*EXERCISE DESCRIPTION*: From the material below, copy every line in which the word "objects" occurs.
***
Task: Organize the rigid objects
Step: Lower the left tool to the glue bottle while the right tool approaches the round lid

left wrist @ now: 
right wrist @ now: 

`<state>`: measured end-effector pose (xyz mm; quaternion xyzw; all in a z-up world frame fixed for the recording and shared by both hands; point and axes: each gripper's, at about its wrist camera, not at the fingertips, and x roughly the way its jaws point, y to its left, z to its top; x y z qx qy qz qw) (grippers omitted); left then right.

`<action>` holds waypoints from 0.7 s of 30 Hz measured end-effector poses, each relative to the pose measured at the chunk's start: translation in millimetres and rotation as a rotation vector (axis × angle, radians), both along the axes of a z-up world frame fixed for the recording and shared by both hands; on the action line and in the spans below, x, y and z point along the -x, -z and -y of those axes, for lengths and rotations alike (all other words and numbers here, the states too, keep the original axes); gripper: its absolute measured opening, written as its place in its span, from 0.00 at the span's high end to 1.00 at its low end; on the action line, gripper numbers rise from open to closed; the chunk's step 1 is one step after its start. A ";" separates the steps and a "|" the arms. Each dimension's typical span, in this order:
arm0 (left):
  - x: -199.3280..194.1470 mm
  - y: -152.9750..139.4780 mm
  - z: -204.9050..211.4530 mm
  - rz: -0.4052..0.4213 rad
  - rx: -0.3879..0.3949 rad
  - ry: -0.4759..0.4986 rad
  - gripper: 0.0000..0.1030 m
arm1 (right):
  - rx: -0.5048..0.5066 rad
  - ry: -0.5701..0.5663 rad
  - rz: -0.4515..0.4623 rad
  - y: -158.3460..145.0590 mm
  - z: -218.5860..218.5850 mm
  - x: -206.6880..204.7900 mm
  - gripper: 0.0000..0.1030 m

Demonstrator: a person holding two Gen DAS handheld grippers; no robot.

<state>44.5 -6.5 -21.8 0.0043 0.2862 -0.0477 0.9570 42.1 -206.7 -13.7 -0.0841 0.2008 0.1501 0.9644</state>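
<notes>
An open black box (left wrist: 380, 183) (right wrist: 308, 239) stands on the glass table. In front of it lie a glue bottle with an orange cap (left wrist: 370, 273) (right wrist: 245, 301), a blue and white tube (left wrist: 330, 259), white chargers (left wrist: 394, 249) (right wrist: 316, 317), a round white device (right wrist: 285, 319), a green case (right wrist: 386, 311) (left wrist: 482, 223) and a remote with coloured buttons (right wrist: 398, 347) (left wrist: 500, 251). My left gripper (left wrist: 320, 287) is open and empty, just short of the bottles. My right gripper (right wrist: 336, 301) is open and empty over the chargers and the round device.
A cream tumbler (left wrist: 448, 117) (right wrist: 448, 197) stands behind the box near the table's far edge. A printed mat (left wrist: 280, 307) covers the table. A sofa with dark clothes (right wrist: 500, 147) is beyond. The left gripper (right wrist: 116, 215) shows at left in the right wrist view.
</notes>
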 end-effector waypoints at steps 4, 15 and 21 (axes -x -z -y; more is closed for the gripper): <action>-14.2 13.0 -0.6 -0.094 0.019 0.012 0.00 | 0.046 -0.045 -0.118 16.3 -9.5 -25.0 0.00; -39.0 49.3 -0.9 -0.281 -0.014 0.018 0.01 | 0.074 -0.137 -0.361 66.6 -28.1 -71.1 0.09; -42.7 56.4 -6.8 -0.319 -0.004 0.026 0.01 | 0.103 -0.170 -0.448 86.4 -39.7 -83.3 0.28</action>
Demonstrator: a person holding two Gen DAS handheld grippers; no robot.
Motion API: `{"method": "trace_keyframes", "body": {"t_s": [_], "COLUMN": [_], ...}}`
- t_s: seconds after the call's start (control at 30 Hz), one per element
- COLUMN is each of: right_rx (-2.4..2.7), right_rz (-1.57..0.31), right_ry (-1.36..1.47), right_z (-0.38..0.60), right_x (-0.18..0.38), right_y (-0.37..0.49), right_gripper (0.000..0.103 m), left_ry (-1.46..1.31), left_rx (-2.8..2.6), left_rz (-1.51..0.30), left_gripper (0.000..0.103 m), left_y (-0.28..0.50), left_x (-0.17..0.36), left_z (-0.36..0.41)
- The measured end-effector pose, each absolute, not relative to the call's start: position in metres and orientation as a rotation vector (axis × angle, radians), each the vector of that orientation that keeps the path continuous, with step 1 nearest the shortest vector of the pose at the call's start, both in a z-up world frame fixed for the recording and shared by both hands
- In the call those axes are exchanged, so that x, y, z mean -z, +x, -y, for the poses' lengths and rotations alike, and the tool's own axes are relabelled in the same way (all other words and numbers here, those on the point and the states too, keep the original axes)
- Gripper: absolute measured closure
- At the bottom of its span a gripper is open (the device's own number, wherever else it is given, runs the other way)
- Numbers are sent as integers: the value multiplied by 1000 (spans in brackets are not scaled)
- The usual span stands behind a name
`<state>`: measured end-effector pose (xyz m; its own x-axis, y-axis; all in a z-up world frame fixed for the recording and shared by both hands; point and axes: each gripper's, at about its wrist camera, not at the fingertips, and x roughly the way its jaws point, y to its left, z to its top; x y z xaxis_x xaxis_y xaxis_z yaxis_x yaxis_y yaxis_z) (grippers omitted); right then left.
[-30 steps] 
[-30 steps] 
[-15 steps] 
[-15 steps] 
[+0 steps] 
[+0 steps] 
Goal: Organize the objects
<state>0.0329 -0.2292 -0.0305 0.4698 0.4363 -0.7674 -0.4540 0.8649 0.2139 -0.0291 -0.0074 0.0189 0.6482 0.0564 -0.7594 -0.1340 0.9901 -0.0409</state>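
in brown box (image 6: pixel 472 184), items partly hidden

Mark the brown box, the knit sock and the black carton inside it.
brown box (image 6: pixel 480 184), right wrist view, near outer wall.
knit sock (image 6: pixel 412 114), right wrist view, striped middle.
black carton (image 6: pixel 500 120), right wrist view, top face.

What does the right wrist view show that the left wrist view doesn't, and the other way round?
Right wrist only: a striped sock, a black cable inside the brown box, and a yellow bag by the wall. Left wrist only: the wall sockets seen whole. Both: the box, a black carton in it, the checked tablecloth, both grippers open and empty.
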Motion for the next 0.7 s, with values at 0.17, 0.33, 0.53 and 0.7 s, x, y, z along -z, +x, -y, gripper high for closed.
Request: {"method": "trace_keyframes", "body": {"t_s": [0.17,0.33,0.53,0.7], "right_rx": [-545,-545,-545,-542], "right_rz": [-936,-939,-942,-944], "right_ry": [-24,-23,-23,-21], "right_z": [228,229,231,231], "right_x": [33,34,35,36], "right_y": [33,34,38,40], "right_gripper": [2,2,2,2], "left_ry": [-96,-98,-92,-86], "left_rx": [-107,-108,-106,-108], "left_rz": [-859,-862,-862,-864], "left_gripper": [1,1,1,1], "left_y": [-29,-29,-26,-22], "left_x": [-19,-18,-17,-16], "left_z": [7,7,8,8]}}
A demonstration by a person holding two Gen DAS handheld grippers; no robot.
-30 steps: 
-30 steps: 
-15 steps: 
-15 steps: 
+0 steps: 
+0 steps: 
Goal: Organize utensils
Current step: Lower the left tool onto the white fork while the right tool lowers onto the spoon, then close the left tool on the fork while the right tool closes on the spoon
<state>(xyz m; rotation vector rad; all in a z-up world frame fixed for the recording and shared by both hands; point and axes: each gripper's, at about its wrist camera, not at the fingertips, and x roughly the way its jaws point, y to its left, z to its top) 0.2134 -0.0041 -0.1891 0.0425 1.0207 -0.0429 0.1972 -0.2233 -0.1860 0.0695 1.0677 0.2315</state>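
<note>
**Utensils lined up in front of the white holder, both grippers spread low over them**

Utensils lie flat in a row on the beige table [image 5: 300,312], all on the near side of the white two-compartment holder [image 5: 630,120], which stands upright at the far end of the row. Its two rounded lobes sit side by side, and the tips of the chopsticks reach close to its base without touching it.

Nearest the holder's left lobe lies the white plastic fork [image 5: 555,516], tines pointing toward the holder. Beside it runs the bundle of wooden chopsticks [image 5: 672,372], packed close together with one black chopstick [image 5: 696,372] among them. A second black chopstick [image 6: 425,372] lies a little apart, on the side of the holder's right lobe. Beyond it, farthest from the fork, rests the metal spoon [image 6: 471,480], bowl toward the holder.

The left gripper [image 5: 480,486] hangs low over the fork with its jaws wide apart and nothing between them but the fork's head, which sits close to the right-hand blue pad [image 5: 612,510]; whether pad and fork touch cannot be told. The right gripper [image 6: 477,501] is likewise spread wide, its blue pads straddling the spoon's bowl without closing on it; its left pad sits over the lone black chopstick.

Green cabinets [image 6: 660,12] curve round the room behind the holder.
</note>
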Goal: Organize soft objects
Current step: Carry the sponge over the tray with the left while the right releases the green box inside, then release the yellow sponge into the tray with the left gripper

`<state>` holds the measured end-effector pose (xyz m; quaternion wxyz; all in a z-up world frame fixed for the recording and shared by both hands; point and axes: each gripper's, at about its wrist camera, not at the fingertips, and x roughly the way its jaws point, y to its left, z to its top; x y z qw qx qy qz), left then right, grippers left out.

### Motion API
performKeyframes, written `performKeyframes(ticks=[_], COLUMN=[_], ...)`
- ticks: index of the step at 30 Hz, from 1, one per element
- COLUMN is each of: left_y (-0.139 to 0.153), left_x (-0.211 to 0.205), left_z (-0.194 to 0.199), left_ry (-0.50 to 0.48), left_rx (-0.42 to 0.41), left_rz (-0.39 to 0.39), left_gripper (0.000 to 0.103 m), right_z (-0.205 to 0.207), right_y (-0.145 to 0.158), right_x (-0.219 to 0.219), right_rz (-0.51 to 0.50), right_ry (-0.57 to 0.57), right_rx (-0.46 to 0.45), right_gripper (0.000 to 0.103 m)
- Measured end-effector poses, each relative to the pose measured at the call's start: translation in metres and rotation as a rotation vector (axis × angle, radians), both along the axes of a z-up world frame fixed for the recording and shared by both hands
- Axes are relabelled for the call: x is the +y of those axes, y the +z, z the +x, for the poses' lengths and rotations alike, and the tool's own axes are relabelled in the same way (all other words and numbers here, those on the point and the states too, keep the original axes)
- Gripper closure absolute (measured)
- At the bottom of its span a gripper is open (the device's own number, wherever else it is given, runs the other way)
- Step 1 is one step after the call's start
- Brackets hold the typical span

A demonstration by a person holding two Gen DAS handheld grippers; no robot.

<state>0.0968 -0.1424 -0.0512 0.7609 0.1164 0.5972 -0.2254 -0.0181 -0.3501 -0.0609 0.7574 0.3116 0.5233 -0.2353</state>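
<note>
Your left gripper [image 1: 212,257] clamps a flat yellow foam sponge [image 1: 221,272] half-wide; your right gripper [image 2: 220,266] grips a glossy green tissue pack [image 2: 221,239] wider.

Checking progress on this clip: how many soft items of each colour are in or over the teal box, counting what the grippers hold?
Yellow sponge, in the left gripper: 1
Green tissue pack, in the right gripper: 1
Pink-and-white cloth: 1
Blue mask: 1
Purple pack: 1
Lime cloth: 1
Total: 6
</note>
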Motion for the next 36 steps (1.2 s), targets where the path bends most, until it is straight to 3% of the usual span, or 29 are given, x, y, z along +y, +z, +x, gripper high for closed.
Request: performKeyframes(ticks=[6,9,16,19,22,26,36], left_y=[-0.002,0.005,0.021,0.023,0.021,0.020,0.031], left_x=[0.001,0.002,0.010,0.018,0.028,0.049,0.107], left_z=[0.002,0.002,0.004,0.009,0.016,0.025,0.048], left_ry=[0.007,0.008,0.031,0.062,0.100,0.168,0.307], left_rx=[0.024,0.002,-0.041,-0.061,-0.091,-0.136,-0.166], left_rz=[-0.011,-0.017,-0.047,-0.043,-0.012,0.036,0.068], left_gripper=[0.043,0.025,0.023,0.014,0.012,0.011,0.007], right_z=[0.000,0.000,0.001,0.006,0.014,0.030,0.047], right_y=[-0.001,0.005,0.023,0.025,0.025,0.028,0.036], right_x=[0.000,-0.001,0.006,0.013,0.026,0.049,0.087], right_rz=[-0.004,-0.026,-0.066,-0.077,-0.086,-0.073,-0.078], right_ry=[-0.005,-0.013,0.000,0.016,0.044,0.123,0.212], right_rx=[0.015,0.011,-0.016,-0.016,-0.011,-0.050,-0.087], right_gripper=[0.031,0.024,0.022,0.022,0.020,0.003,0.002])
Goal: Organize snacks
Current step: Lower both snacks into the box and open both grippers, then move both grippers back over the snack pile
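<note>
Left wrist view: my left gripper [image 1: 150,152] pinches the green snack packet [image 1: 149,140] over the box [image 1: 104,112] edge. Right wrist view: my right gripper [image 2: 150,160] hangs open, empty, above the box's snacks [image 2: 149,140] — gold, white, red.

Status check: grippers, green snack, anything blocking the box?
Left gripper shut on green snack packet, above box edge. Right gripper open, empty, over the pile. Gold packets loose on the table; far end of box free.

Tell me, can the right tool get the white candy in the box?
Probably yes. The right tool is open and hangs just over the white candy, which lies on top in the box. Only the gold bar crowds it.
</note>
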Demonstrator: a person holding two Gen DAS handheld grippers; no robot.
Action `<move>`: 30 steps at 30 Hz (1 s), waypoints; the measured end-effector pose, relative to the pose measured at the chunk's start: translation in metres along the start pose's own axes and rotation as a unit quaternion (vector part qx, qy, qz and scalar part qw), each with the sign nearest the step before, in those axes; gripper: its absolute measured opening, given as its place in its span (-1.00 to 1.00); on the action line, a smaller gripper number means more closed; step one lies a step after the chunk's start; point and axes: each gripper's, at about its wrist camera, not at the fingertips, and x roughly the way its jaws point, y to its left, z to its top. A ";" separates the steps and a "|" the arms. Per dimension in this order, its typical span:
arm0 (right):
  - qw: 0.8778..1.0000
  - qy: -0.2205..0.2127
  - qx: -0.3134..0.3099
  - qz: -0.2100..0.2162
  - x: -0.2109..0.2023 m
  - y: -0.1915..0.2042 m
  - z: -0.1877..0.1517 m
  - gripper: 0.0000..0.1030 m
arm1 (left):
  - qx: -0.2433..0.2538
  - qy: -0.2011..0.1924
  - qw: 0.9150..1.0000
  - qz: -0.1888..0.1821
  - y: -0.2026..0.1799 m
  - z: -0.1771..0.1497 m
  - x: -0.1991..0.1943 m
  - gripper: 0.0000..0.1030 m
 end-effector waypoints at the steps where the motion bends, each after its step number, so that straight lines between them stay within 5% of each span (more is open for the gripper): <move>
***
*EXERCISE ANSWER*:
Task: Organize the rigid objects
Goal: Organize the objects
Goal: Organize soft objects

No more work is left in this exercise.